NOW, THEREFORE, in consideration of the release set forth below and of the mutual covenants and agreements contained herein, the parties hereto agree as follows:
1.
The Company and Investor hereby agree to exchange the Warrant for the Shares. Upon execution of this Agreement, the Company shall deliver to Investor the Shares and Investor shall deliver to the Company the Warrant for cancellation.
2.
Company Representations and Warranties.
2.1
Securities Law Exemptions. Assuming the accuracy of the representations and warranties of the Investor contained herein, the offer and issuance by the Company of the Shares is exempt from registration under the Securities Act. The offer and issuance of the Shares is exempt from registration under the Securities Act pursuant to the exemption provided by Section 3(a)(9) thereof.
2.2
Issuance of Securities. The issuance of the Shares has been duly authorized and upon issuance in accordance with the terms hereof shall be validly issued, fully paid and nonassessable and free from all preemptive or similar rights, taxes, liens, charges and other encumbrances with respect to the issue thereof, with the holders being entitled to all rights accorded to a holder of Common Stock.
2.3
Disclosure. The Company confirms that neither it nor any other person acting on its behalf has provided the Investor or its agents or counsel with any information that constitutes or could reasonably be expected to constitute material, non-public information concerning the Company or any of its subsidiaries, other than the existence of the transaction contemplated by this Agreement.

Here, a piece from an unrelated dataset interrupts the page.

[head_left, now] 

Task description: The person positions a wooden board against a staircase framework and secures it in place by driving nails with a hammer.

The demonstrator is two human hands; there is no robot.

3. Investor Representations and Warranties. As a material inducement to the Company to enter into this Agreement and consummate the Exchange, Investor represents, warrants and covenants with and to the Company as follows:
3.1
Ownership of Warrant. The Investor owns the Warrant and the underlying shares of Common Stock free and clear of any liens (other than the obligations pursuant to this Agreement and applicable securities laws).
3.2
Reliance on Exemptions. The Investor understands that the Shares are being offered and exchanged in reliance on a specific exemption from the registration requirements of United States federal and state securities laws and that the Company is relying in part upon the truth and accuracy of, and the Investor’s compliance with, the representations, warranties, agreements, acknowledgments and understandings of the Investor set forth herein in order to determine the availability of such exemptions and the eligibility of the Investor to acquire the Shares.
3.3
No Governmental Review. The Investor understands that no United States federal or state agency or any other government or governmental agency has passed on or made any recommendation or endorsement of the Shares or the fairness or suitability of the investment in the Shares nor have such authorities passed upon or endorsed the merits of the offering of the Shares.
3.4
Validity; Enforcement. This Agreement has been duly and validly authorized, executed and delivered on behalf of the Investor and shall constitutes the legal, valid and binding obligation of the Investor enforceable against the Investor in accordance with its terms, except as such enforceability may be limited by general principles of equity or to applicable bankruptcy, insolvency, reorganization, moratorium, liquidation and other similar laws relating to, or affecting generally, the enforcement of applicable creditors’ rights and remedies.
3.5
No Conflicts. The execution, delivery and performance by the Investor of this Agreement, and the consummation by the Investor of the transactions contemplated hereby will not (i) result in a violation of the organizational documents of the Investor or (ii) conflict with, or constitute a default (or an event which with notice or lapse of time or both would become a default) under, or give to others any rights of termination, amendment, acceleration or cancellation of, any agreement, indenture or instrument to which the Investor is a party, or (iii) result in a violation of any law, rule, regulation, order, judgment or decree (including federal and state securities laws) applicable to the Investor, except in the case of clauses (ii) and (iii) above, for such conflicts, defaults, rights or violations which would not, individually or in the aggregate, reasonably be expected to have a material adverse effect on the ability of the Investor to perform its obligations hereunder.
4.
Rule 144. For the purposes of Rule 144, the Company acknowledges that the holding period of the Warrants may be tacked onto the holding period of the Shares, as such no restrictive legends shall be placed on the certificates representing the Shares.
5.
Investor Acknowledgement. The Investor acknowledges that Investor’s investment decision to invest in the Company’s public offering in January 2020 (the “Offering”) was a wholly independent act, made separate and apart fromInvestor’s investment decision to enter into this Agreement and effect the exchange of the Warrant for the Shares as provided herein, was not contingent upon or influenced by said exchange and that the Investor is not exchanging the Warrant for the Shares as a result of any statement or other communication made by the Company in the Offering regarding the Warrant, including, without limitation, any statement made or information contained in the Company’s Common Stock Purchase Warrant issued on January 21, 2020.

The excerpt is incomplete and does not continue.